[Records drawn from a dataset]
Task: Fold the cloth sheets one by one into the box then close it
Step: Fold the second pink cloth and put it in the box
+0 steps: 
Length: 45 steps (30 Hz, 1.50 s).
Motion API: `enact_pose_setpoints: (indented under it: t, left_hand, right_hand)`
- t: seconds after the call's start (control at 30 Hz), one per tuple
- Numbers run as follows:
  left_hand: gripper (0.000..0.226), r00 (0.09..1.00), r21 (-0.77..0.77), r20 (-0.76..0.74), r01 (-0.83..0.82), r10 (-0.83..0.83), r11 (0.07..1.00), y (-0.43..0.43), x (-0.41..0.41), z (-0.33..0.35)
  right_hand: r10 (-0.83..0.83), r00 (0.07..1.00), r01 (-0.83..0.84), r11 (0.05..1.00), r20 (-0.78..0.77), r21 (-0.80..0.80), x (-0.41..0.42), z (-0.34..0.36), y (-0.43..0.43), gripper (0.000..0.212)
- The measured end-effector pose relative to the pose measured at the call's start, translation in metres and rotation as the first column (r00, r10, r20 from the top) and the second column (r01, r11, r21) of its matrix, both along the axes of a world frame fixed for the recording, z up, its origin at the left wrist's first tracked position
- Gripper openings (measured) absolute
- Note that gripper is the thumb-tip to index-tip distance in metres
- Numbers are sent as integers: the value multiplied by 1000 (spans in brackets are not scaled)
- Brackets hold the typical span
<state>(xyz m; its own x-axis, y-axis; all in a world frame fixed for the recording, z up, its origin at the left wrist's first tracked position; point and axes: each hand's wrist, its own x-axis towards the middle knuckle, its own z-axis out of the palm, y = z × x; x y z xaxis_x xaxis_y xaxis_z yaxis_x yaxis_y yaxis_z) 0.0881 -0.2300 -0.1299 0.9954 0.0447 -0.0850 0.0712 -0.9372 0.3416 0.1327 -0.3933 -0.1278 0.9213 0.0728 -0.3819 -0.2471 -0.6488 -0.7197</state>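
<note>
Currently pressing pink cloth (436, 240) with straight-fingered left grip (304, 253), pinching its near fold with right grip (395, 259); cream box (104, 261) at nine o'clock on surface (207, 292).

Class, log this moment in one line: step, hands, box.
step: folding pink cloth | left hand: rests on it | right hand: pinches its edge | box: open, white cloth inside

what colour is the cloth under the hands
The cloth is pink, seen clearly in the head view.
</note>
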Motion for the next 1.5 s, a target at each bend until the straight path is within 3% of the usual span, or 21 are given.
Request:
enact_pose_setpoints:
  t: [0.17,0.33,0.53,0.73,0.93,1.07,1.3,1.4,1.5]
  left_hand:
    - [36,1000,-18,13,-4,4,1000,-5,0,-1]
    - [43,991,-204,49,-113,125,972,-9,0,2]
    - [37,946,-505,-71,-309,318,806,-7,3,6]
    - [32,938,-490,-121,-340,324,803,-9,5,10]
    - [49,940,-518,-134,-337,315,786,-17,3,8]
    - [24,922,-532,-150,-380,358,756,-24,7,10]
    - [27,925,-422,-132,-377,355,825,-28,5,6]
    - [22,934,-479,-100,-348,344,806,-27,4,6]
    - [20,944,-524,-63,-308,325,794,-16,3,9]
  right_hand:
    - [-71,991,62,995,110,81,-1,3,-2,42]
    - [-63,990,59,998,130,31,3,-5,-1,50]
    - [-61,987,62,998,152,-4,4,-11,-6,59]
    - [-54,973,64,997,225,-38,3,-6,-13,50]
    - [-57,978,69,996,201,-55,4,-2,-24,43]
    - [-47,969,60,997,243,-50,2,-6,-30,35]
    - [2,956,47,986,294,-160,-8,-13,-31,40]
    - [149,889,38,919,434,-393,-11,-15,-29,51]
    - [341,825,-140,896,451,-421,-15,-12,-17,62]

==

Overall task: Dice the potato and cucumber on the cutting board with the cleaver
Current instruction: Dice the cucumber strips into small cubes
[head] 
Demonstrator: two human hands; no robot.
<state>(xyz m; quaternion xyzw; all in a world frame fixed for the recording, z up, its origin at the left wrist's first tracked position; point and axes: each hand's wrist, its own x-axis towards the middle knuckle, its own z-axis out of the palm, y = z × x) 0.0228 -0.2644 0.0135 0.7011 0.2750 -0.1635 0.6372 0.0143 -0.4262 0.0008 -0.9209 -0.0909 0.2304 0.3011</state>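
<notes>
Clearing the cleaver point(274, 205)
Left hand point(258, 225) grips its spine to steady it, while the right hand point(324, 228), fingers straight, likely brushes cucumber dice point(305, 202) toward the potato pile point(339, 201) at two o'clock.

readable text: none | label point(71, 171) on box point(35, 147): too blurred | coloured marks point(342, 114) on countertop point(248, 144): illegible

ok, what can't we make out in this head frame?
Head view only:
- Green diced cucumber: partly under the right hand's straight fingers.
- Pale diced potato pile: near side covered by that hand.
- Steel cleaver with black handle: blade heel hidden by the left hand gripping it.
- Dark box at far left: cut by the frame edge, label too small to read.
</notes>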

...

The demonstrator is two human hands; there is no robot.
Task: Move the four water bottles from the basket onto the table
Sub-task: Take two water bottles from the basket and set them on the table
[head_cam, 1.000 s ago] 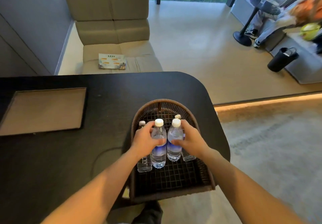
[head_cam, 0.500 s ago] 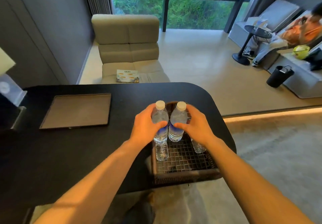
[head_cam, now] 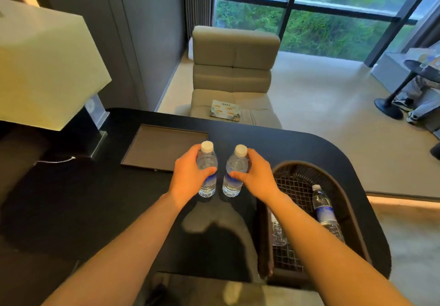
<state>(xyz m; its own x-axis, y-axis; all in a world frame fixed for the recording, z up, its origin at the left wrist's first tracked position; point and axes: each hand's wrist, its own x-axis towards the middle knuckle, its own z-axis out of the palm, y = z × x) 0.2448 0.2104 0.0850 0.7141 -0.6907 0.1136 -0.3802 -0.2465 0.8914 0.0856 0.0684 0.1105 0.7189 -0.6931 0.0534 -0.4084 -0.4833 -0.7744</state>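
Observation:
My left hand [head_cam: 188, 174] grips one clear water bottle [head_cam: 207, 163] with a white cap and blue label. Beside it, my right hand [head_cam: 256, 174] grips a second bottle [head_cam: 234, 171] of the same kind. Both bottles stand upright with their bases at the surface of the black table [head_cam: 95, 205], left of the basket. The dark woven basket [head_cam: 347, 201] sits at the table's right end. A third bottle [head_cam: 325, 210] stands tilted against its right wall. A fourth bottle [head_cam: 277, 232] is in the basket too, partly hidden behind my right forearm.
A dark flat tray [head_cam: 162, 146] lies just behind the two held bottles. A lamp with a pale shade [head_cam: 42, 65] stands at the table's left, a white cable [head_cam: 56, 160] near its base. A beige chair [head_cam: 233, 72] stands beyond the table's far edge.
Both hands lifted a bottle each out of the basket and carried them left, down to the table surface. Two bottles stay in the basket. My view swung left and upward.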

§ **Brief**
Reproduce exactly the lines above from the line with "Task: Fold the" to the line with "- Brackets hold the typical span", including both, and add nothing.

§ **Solution to the problem**
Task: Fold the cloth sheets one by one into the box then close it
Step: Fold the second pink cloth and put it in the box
+0 steps: 
Length: 45 steps (30 Hz, 1.50 s).
Motion API: `enact_pose_setpoints: (indented under it: t, left_hand, right_hand)`
- t: seconds after the call's start (control at 30 Hz), one per tuple
- Numbers run as follows:
  left_hand: gripper (0.000..0.226), r00 (0.09..1.00), r21 (-0.77..0.77), r20 (-0.76..0.74), r01 (-0.83..0.82), r10 (-0.83..0.83), r11 (0.07..1.00), y (-0.43..0.43), x (-0.41..0.41), z (-0.33..0.35)
  right_hand: r10 (-0.83..0.83), r00 (0.07..1.00), r01 (-0.83..0.84), r11 (0.05..1.00), r20 (-0.78..0.77), r21 (-0.80..0.80), x (-0.41..0.42), z (-0.34..0.36), y (-0.43..0.43), gripper (0.000..0.212)
- The measured end-effector pose relative to the pose measured at the call's start, translation in metres and rotation as the first column (r00, r10, r20 from the top) and the second column (r01, r11, r21) of its matrix, both along the axes of a world frame fixed for the recording, z up, its origin at the left wrist's first tracked position
- Gripper openings (measured) absolute
- Note that gripper is the thumb-tip to index-tip distance in metres
- Numbers are sent as integers: the value multiplied by 1000 (spans in brackets are not scaled)
- Brackets hold the typical span

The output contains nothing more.